* _Work instructions_
The pictures in the data below are to be omitted; all else must be duplicated exactly.

** Opening Data below block **

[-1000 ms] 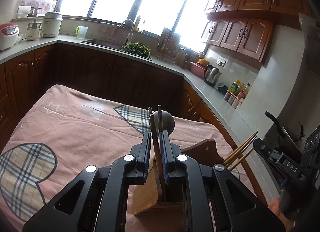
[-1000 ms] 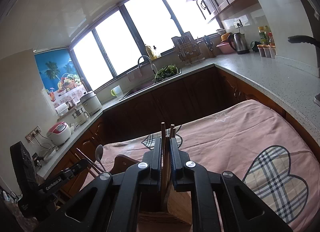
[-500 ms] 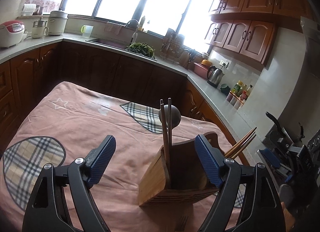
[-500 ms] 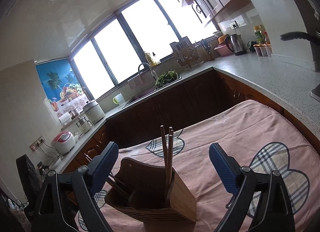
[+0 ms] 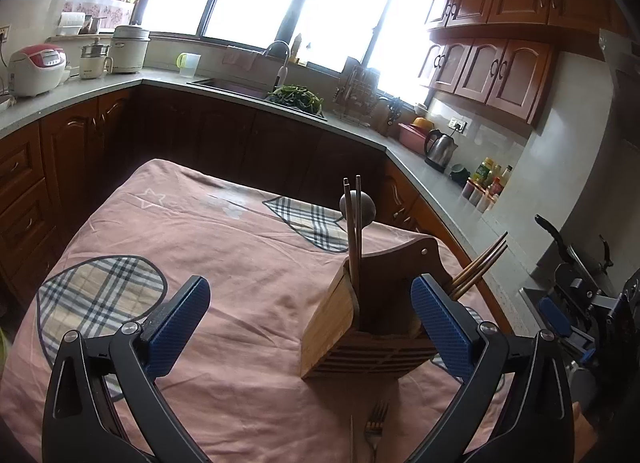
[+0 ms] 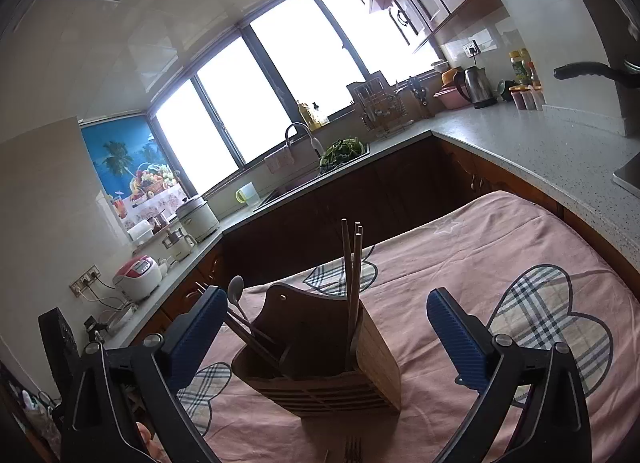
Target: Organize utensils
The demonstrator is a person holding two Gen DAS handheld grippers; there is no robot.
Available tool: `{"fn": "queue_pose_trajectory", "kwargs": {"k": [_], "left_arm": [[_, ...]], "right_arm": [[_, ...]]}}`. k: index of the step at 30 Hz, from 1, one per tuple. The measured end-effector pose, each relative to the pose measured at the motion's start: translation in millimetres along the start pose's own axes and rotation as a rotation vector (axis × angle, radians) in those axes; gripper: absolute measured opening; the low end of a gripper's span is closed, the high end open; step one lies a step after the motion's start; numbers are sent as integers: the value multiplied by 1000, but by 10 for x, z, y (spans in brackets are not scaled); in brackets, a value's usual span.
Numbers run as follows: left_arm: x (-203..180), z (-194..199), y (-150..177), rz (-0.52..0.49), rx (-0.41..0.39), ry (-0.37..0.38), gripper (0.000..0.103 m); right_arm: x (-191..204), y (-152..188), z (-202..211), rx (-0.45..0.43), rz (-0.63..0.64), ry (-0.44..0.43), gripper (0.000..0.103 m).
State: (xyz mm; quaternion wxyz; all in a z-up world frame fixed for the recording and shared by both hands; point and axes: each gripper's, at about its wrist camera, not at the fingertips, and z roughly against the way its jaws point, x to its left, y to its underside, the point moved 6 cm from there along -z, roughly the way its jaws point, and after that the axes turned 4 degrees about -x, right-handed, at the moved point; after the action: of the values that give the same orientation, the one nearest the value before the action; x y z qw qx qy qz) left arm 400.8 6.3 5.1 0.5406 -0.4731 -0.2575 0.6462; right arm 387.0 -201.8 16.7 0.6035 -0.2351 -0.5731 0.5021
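Observation:
A wooden utensil holder (image 5: 372, 327) stands on the pink cloth-covered table (image 5: 224, 255); it also shows in the right wrist view (image 6: 320, 359). Upright chopsticks (image 5: 353, 231) stand in its near compartment, more chopsticks (image 5: 480, 267) lean out to the right, and a spoon (image 6: 236, 291) sticks up. A fork (image 5: 376, 423) lies on the cloth in front of the holder. My left gripper (image 5: 308, 327) is open and empty, its jaws either side of the holder. My right gripper (image 6: 328, 331) is open and empty, also straddling the holder from behind.
Dark wooden cabinets and a grey countertop (image 5: 436, 179) wrap around the table's far and right sides. A sink with greens (image 5: 296, 97), a kettle (image 5: 440, 149) and a rice cooker (image 5: 36, 69) sit on the counter. The other gripper (image 5: 580, 311) shows at the right edge.
Both grippers opened and let go of the chopsticks, which now stand in the holder. Both grippers have drawn back from the holder.

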Motion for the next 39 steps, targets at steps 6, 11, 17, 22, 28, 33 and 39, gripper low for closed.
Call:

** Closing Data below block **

* _Solution for this problem_
[-1000 ms] 
[-1000 ms] 
[-500 ms] 
[-500 ms] 
[+0 ms] 
[+0 ms] 
Target: Organize utensils
The demonstrator is a person holding two Gen DAS handheld grippers; there is no robot.
Available tool: `{"fn": "queue_pose_trajectory", "kwargs": {"k": [_], "left_arm": [[_, ...]], "right_arm": [[_, ...]]}}`. k: index of the step at 30 Hz, from 1, one per tuple. The measured end-effector pose, each relative to the pose measured at the motion's start: translation in millimetres along the start pose's own axes and rotation as a rotation vector (axis × angle, radians) in those axes; gripper: absolute measured opening; the low end of a gripper's span is closed, the high end open; step one lies a step after the motion's start; numbers are sent as integers: the value multiplied by 1000, but by 10 for x, z, y (spans in brackets are not scaled); in brackets, a value's usual span.
Numbers run as follows: left_arm: x (-203..180), z (-194..199), y (-150..177), rz (-0.52..0.49), rx (-0.41..0.39), ry (-0.37..0.38), gripper (0.000..0.103 m); right_arm: x (-191..204), y (-152..188), z (-202..211), rx (-0.45..0.43), rz (-0.63..0.64), ry (-0.44..0.43), gripper (0.000..0.103 m).
State: (xyz mm; quaternion wxyz; all in a z-up world frame fixed for the recording and shared by both hands; point and axes: each gripper's, at about its wrist camera, not at the fingertips, and z roughly against the way its jaws point, x to its left, y to its underside, the point moved 6 cm from there along -z, roughly the way its jaws point, and after that the axes turned 4 degrees about -x, right-handed, at the moved point; after the action: of the values that give the same orientation, the one nearest the value before the action; x y z qw qx qy qz) left arm 400.8 6.3 5.1 0.5406 -0.4731 -0.2575 0.6462; right arm 387.0 -201.8 16.7 0.6035 -0.2351 -0.5731 0.5021
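Observation:
A wooden utensil holder (image 5: 372, 327) stands on the pink cloth-covered table (image 5: 224, 255); it also shows in the right wrist view (image 6: 320, 359). Upright chopsticks (image 5: 353, 231) stand in its near compartment, more chopsticks (image 5: 480, 267) lean out to the right, and a spoon (image 6: 236, 291) sticks up. A fork (image 5: 376, 423) lies on the cloth in front of the holder. My left gripper (image 5: 308, 327) is open and empty, its jaws either side of the holder. My right gripper (image 6: 328, 331) is open and empty, also straddling the holder from behind.
Dark wooden cabinets and a grey countertop (image 5: 436, 179) wrap around the table's far and right sides. A sink with greens (image 5: 296, 97), a kettle (image 5: 440, 149) and a rice cooker (image 5: 36, 69) sit on the counter. The other gripper (image 5: 580, 311) shows at the right edge.
Both grippers opened and let go of the chopsticks, which now stand in the holder. Both grippers have drawn back from the holder.
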
Motion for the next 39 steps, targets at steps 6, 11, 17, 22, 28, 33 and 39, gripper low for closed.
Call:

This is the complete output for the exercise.